Con la energía yin y yang fluyendo entre sus dedos, convirtió estas en unas delgadas líneas negras y blancas que recuperaron rápidamente el pelo de la ardilla que había sido aplastado contra el suelo.
El monstruo volvió a gruñir, y Shen Zhong retrocedió.
Solo cuando se alejó lo suficiente comenzó a inspeccionar su pelo.
“¡Como esperaba!”
Shen Zhong sonrió felizmente.
Al tomarlo en sus manos, descubrió que el espíritu y la energía yin yang que había pensado que habían sido destruidos estaban intactos.
“¡Es solo una ilusión!”
“Pero esta ilusión es realmente muy realista.
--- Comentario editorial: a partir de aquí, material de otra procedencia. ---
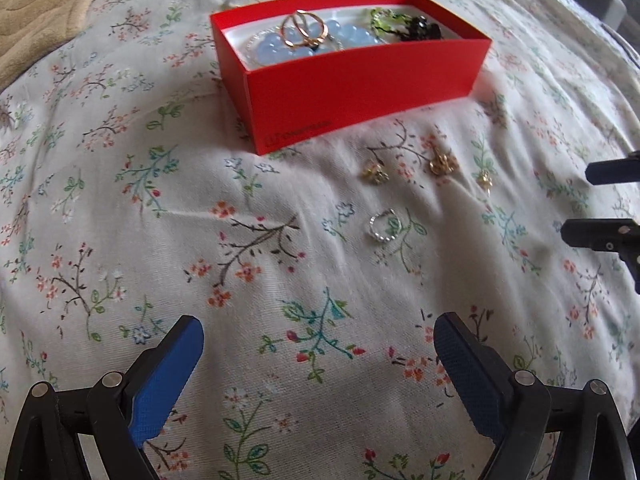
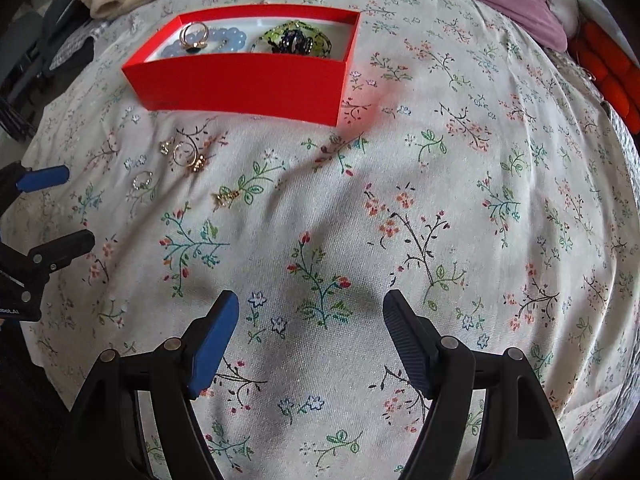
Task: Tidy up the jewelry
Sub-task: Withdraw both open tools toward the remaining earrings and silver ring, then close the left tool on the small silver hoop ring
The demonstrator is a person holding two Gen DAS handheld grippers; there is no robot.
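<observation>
Both black two-finger grippers with blue pads hovered over the floral-print cotton bedspread (image 1: 120,208), the left gripper (image 1: 318,334) and the right gripper (image 2: 310,312) each spread wide and holding nothing. Beyond the left gripper lay a small silver beaded ring (image 1: 383,228), apart from the rest. Farther out sat 3 gold pieces in a loose row: a small gold flower earring (image 1: 376,174), a gold ring with a flower top (image 1: 440,162) and a gold charm (image 1: 485,179). Just past them stood the open red rectangular cardboard box (image 1: 360,92), holding a pale blue bead bracelet (image 1: 280,46), a thin gold ring (image 1: 304,30), green beads (image 1: 384,20) and black beads (image 1: 420,30).
</observation>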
Si no fuera por el sistema que tengo, incluso si lo tocara con mis propias manos, podría haberme engañado.”
Después de estar completamente seguro, Shen Zhong avanzó de nuevo.
Al ver que se acercaba, el monstruo emitió un furioso gruñido.
El estruendo del gruñido era ensordecedor, y Shen Zhong sentía como si sus tímpanos pudieran romperse en cualquier momento.
Shen Zhong sonrió ligeramente, sin mostrar ningún signo de pánico, y caminó con gran confianza hacia adelante.
El monstruo gruñió repetidamente, y cuando Shen Zhong se acercó más, finalmente se enfureció completamente y se lanzó directamente hacia él.
Shen Zhong podía sentir las ardientes llamas que emanaban del cuerpo del monstruo, así como el olor fétido de su boca.
Mirando al enorme enemigo que cubría todo el cielo, Shen Zhong tuvo una idea interesante:
“¿Y si me equivoco? ¿Podría terminar todo esto de una vez por todas?”
Finalmente, el monstruo cayó sobre él, y Shen Zhong sintió como si su cuerpo fuera presionado con fuerza, hasta el punto de caer al suelo.
Incluso comenzó a sangrar.
Shen Zhong suspiró: “Esta ilusión es realmente muy realista. Aunque la he visto a través, todavía puede afectar mis sentidos.”
Sabía que no sería tan fácil.
Sin duda, era una ilusión, pero las ilusiones que pueden engañar tus cinco sentidos son las más poderosas.
Ves al monstruo, hueles el olor fétido, escuchas su gruñido, sientes las ardientes llamas… Entonces, realmente existe.
Existe en tu mente.
Cuando tus sentidos están engañados y crees que has sido herido, realmente sufres daño.
Esa era exactamente la situación de Shen Zhong en ese momento.
Cerró los ojos y redujo al máximo sus sensaciones hasta que su estado de ánimo se calmó gradualmente.
Concentró toda su atención y olvidó todo lo que le rodeaba.
Poco a poco, la presión sobre su cuerpo desapareció, la calor abrasador se disipó, el olor fétido se fue, y también el gruñido en sus oídos desapareció.
De repente, Shen Zhong abrió los ojos.
El monstruo que tenía delante había desaparecido.
En ese momento, estaba de pie en un puente, con un camino despejado ante él.
Shen Zhong sonrió ligeramente: “¿Quieres engañarme todavía? ¿Estás soñando?”